All attributes values where a list could be used were changed to CDATA, to allow for any potential value. (Mime types and subtypes were not so changed, but this change is requested for the next release.)
Nearly all models containing data characters have been parameterized to have the potential to be mixed content. Only IDs remain as #PCDATA.
All redefinitions of content models replace the full model, so they can be redefined as any legal content model including ANY and EMPTY.
To remove the distinctions between where phrase-level elements may be used, a new Parameter Entity %all-phrase; was created, which contains almost all inline elements (not <font>, <hr>, <break>, etc.). The named inline elements are used:
Inside the general mixes: %emphasized-text;, %inside-cell;, %just-rendition;, %rendition-plus;, %simple-phrase;, and %simple-text;
Inside all Parameter Entities named “nnn-elements” that can be mixed with #PCDATA in the content model of the nnn element; and
In the following content model over-rides: %chem-struct-model;, %copyright-statement-elements; (formerly named %copyright-statement-model;), %history-model;.

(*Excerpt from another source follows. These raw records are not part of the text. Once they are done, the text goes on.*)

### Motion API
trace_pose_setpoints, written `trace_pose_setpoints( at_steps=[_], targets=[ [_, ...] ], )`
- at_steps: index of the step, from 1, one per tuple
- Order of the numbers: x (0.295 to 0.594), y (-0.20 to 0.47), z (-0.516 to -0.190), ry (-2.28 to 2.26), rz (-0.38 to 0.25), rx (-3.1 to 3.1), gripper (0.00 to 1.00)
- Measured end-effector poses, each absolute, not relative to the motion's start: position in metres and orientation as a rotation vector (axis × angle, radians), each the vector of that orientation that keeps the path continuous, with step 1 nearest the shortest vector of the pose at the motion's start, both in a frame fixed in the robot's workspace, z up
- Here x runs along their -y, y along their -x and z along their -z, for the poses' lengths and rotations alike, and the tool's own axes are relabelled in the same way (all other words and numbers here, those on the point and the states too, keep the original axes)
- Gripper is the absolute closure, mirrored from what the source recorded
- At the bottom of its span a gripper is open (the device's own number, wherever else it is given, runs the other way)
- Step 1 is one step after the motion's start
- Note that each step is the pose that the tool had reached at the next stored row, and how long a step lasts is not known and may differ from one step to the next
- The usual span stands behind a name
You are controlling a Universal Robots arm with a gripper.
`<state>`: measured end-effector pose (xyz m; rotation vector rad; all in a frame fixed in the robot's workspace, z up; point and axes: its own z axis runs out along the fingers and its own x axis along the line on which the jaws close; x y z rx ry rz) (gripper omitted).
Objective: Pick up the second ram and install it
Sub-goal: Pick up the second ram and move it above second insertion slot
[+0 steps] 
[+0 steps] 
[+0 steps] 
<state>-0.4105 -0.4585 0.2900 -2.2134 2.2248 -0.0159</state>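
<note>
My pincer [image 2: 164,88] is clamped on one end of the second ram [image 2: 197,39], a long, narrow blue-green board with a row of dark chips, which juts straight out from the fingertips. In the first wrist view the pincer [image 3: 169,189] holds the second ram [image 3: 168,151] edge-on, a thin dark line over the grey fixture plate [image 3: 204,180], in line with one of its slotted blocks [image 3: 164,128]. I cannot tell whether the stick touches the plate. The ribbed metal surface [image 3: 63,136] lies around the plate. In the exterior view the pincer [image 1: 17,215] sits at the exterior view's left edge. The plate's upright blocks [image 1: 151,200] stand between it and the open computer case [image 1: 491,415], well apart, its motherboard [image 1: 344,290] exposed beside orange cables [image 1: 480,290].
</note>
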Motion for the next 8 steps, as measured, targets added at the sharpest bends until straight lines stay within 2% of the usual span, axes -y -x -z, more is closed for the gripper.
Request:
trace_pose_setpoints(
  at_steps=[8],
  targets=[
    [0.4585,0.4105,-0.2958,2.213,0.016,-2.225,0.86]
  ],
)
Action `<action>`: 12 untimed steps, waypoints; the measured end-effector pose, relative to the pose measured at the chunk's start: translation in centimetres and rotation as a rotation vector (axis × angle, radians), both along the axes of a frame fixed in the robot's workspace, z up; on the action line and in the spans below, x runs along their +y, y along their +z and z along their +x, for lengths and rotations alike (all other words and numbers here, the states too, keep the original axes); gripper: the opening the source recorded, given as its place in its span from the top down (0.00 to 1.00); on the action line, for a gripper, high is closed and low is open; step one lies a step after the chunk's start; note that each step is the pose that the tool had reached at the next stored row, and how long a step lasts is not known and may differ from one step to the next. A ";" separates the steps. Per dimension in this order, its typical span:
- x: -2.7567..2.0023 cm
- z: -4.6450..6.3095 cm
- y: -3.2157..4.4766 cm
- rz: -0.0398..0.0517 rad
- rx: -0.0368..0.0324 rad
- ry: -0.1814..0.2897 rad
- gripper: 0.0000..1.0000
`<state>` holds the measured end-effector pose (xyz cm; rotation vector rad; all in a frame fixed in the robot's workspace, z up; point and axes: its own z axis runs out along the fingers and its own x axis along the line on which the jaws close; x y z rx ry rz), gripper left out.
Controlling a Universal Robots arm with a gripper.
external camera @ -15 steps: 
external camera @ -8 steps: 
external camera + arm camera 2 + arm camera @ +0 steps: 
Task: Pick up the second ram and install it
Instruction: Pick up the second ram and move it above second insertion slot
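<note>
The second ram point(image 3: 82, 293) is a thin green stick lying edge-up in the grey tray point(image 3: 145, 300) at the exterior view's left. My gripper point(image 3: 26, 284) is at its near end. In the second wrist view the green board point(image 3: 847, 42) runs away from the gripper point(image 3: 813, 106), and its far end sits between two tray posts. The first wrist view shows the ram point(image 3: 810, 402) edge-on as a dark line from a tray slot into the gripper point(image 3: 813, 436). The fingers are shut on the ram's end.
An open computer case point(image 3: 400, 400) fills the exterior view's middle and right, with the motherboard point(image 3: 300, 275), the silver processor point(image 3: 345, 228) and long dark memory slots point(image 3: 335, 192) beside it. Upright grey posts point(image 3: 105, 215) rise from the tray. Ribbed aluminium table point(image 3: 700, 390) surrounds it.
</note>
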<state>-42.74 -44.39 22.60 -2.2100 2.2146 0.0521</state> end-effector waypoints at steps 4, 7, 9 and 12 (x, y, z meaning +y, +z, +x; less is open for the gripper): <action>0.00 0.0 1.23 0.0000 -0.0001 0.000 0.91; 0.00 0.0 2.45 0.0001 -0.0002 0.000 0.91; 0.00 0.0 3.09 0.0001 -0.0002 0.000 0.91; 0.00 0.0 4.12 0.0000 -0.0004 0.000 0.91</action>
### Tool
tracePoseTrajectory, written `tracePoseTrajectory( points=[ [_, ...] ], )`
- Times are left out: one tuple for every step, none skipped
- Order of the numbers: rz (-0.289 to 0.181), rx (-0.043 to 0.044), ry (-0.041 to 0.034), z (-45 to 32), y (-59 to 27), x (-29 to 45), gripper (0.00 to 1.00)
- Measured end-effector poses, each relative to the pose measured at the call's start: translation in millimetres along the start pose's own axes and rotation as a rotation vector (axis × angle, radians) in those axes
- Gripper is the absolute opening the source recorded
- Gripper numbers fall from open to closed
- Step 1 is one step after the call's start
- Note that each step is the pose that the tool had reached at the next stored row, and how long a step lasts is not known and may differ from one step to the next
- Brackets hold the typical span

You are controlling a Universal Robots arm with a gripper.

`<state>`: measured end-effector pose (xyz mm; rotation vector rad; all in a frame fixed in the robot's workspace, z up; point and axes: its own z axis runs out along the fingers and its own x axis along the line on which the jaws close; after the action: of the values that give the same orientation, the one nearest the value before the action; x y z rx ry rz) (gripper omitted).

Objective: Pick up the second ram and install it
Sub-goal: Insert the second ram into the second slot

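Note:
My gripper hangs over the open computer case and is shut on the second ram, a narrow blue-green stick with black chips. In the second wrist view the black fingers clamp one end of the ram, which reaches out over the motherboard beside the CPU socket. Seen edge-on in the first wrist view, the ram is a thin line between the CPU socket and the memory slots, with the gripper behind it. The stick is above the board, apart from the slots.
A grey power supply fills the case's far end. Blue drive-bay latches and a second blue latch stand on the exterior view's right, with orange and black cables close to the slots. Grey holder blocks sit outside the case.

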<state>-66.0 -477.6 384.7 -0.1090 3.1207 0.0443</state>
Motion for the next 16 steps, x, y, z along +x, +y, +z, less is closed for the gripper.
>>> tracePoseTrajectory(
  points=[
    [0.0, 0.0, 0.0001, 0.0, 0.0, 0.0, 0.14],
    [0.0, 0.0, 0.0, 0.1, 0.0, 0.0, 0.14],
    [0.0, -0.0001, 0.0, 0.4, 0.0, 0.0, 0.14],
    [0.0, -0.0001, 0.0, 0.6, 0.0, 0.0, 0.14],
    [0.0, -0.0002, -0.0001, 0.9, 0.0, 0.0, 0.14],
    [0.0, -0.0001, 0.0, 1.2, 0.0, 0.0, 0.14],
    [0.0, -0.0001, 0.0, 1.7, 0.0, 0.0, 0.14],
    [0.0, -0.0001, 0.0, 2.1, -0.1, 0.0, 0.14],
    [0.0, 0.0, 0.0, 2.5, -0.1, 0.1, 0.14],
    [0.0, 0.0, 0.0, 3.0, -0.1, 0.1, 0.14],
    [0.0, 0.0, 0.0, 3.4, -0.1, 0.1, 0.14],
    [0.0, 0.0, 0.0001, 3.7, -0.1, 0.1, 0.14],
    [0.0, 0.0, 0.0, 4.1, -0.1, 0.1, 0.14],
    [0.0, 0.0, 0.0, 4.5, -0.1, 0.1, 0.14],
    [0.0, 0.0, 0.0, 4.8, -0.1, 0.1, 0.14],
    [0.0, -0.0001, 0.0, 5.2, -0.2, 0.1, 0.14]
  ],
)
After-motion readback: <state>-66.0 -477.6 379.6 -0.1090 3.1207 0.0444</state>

Caution: There is one mild oddity, for which it did not seem worthwhile to break the system: Phrase-level elements include the address elements, which includes <addr-line>, so address line can be used in far more contexts than seems reasonable.
Attribute Declared Value Lists — To better preserve all the values a publisher might have used, all explicit value lists were changed to CDATA. Attributes changed: article-type, date-type, pub-id-type, seq, ref-type
Removed the PE %article-types; (which is not used in this Set, though it is used in Publishing Tag Set [Blue])
Changed nearly all models containing only data characters (i.e., #PCDATA models) to be over-ridden by a Parameter Entities suffixed “-elements” so that there is the potential for mixed content. The only purely #PCDATA elements left are
Various identifiers (such as <article-id>, <pub-id>, and <isbn>);
Date elements (such as <day>, <month>, <copyright-year>, and <year>);
Page number information (such as <fpage>, <lpage>, and <page-range>);
<Elocation-id>;
<country>;
<glyph-data>; and
The text alternative element <alt-text>.
Made the following new Parameter Entities to allow the models to be over-ridden:%bio-model;, %contrib-model;, %def-model;, %disp-formula-model;, %fn-group-model;,%fn-model; , %history-model;, %inline-formula-model;, %kwd-group-model;, %person-group-model;, %preformat-model;, and %verse-group-model;.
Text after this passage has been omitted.